◆ Collected data ◆
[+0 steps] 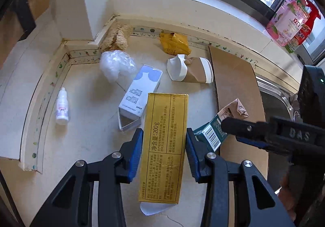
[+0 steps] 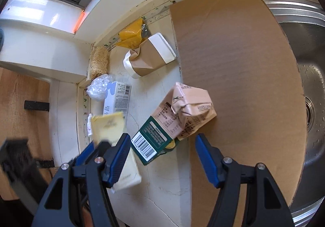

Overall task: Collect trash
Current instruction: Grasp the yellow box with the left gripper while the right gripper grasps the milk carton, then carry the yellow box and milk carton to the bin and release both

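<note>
The left wrist view alone shows the left hand-held gripper (image 1: pixel 164 153) with its blue pads against both long sides of the yellow box (image 1: pixel 164 145), gripping it. Past that box lie a white carton (image 1: pixel 140 92), a plastic wad (image 1: pixel 116 64) and a small white bottle (image 1: pixel 62 107) near the bench (image 1: pixel 85 145) rim.

The right wrist view alone shows the right hand-held gripper (image 2: pixel 162 157) spread wide and empty, the crushed green-and-pink carton (image 2: pixel 172 123) just beyond its tips. That carton straddles the edge of the cardboard sheet (image 2: pixel 243 84), which overhangs the sink (image 2: pixel 308 76). Bare bench lies on the near side of the carton.
</note>
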### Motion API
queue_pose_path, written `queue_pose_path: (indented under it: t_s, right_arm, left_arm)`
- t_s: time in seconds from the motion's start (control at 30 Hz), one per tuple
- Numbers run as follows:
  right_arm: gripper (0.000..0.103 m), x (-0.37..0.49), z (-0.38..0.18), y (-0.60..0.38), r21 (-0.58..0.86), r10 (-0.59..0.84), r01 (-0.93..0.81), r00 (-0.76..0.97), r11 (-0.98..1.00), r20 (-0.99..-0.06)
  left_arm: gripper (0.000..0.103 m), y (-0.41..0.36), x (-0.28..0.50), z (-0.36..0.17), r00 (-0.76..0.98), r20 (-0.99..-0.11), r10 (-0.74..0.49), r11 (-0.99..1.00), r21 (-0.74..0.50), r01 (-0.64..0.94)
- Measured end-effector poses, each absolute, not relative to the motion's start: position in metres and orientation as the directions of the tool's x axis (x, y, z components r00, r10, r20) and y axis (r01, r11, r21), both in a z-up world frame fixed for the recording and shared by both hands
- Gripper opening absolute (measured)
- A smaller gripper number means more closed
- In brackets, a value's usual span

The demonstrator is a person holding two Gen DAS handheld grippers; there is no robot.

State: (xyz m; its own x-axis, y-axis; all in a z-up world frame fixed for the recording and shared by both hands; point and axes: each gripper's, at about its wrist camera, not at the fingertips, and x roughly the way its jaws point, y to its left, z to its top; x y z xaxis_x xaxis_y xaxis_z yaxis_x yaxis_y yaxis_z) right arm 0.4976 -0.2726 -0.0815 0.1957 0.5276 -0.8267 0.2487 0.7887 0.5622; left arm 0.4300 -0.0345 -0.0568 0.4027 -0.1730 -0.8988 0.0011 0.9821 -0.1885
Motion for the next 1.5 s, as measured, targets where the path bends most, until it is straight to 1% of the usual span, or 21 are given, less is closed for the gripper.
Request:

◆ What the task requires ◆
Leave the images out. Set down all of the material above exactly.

◆ Result for this task ◆
[+0 steps] 
[+0 steps] 

Overall task: Collect trash
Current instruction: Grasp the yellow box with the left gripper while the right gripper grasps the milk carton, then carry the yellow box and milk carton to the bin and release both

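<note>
The left wrist view alone shows the left hand-held gripper (image 1: pixel 164 153) with its blue pads against both long sides of the yellow box (image 1: pixel 164 145), gripping it. Past that box lie a white carton (image 1: pixel 140 92), a plastic wad (image 1: pixel 116 64) and a small white bottle (image 1: pixel 62 107) near the bench (image 1: pixel 85 145) rim.

The right wrist view alone shows the right hand-held gripper (image 2: pixel 162 157) spread wide and empty, the crushed green-and-pink carton (image 2: pixel 172 123) just beyond its tips. That carton straddles the edge of the cardboard sheet (image 2: pixel 243 84), which overhangs the sink (image 2: pixel 308 76). Bare bench lies on the near side of the carton.
</note>
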### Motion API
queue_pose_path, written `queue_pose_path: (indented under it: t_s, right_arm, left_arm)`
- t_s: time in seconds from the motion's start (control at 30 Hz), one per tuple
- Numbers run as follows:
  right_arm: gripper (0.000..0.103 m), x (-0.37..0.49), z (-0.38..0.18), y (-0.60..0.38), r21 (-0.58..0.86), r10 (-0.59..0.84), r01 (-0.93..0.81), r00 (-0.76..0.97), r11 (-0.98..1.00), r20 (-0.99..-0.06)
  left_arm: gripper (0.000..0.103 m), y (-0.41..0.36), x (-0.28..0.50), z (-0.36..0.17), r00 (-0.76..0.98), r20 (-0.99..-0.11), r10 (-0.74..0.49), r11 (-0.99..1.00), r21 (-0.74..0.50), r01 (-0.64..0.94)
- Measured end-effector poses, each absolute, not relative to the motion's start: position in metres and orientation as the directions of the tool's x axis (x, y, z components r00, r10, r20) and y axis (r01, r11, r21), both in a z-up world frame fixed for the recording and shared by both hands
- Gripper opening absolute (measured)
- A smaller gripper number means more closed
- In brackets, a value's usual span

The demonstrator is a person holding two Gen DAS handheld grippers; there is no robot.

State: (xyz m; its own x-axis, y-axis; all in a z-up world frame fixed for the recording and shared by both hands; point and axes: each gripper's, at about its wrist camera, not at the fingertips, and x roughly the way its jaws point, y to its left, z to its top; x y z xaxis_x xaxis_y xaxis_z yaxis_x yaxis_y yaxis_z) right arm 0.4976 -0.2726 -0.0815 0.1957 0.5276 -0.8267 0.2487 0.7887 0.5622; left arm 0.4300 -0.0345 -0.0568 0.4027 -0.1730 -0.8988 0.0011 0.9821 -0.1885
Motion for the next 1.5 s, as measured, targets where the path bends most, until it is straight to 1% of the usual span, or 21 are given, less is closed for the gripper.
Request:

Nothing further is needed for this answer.